**Brief**
Copy every line below precisely as it appears.

── Information shown

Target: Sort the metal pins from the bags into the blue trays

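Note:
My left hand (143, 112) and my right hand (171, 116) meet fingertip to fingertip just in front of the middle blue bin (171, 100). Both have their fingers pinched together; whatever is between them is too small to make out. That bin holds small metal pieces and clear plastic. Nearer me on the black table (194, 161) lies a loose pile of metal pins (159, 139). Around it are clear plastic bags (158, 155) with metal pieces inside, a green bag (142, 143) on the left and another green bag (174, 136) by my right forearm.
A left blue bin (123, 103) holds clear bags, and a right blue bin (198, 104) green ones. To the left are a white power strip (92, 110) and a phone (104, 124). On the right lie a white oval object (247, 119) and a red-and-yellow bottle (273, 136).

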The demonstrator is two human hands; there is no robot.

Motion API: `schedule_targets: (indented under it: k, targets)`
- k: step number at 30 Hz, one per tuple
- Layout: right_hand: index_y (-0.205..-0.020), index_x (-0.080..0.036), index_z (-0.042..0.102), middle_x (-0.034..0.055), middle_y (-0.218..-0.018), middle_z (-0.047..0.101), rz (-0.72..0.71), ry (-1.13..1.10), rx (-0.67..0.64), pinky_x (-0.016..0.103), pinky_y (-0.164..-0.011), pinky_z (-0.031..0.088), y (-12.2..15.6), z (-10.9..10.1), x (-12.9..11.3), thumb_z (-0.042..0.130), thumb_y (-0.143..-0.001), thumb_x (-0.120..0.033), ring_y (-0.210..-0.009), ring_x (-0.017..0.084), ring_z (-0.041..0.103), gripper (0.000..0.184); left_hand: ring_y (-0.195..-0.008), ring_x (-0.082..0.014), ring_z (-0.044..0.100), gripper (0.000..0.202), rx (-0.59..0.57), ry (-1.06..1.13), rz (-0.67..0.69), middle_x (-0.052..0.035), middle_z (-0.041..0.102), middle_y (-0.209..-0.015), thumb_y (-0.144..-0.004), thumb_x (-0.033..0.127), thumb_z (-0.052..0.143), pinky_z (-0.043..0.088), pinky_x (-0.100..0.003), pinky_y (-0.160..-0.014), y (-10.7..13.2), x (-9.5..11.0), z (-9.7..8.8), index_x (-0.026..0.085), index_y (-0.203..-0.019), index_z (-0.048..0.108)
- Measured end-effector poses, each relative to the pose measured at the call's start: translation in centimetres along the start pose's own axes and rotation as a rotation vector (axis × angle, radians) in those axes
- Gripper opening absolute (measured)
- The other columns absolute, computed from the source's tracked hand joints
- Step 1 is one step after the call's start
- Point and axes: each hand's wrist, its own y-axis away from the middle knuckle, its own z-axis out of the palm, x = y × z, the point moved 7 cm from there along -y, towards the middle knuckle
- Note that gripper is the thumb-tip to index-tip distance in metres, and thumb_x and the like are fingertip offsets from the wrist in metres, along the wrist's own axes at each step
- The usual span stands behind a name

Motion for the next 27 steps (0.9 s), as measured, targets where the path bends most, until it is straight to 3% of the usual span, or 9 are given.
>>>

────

**Answer space**
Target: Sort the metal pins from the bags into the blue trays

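Note:
My left hand (143, 112) and my right hand (171, 116) meet fingertip to fingertip just in front of the middle blue bin (171, 100). Both have their fingers pinched together; whatever is between them is too small to make out. That bin holds small metal pieces and clear plastic. Nearer me on the black table (194, 161) lies a loose pile of metal pins (159, 139). Around it are clear plastic bags (158, 155) with metal pieces inside, a green bag (142, 143) on the left and another green bag (174, 136) by my right forearm.
A left blue bin (123, 103) holds clear bags, and a right blue bin (198, 104) green ones. To the left are a white power strip (92, 110) and a phone (104, 124). On the right lie a white oval object (247, 119) and a red-and-yellow bottle (273, 136).
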
The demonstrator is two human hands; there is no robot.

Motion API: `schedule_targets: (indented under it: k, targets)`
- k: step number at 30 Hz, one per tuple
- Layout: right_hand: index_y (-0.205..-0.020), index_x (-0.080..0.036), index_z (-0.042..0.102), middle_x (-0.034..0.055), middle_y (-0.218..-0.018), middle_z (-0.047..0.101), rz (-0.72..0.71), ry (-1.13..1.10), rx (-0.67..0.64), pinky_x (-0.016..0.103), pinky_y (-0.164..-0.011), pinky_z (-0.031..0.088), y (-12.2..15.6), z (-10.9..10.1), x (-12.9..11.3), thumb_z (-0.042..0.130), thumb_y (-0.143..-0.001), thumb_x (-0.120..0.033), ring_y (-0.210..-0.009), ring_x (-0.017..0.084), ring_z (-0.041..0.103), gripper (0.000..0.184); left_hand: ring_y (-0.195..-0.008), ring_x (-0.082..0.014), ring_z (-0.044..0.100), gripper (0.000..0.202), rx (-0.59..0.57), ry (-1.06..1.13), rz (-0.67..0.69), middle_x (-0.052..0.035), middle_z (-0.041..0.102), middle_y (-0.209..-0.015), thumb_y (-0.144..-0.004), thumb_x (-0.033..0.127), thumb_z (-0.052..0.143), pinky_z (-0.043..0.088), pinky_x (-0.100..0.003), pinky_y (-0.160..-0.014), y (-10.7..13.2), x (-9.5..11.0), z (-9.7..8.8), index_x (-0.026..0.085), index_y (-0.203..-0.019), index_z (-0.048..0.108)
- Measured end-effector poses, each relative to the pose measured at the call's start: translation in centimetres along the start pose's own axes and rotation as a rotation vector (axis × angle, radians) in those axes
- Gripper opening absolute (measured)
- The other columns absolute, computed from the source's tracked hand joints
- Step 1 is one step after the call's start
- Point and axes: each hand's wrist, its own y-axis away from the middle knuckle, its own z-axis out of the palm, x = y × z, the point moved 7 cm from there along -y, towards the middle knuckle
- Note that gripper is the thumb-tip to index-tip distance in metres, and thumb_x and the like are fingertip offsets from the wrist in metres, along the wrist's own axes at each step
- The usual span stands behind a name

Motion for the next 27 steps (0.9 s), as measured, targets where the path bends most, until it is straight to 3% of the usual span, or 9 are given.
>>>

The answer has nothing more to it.